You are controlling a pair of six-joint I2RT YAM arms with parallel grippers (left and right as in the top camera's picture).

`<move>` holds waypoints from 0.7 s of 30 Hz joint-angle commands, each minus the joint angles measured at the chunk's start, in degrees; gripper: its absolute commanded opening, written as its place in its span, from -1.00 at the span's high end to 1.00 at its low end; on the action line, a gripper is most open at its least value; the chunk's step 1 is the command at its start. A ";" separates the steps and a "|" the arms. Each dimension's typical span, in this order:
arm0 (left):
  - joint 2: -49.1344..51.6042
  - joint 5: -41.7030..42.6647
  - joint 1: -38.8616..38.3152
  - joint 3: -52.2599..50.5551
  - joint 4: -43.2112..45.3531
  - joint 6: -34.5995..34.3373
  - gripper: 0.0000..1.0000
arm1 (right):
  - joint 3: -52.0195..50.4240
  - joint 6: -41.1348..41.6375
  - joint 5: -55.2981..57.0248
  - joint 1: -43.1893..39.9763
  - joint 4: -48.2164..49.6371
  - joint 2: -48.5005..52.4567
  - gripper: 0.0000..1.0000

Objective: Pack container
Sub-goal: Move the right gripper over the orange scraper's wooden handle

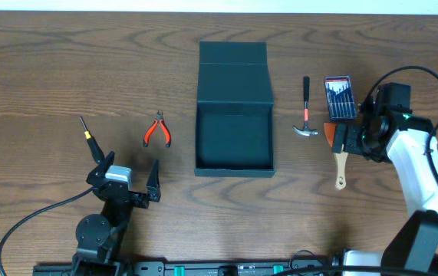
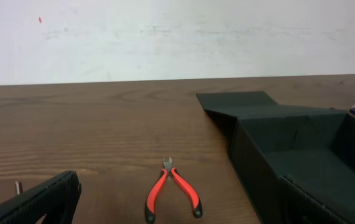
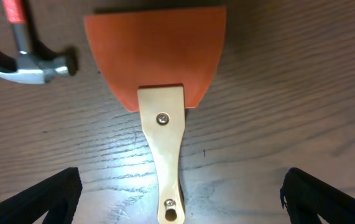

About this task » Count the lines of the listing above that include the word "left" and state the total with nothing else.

Solution below » 2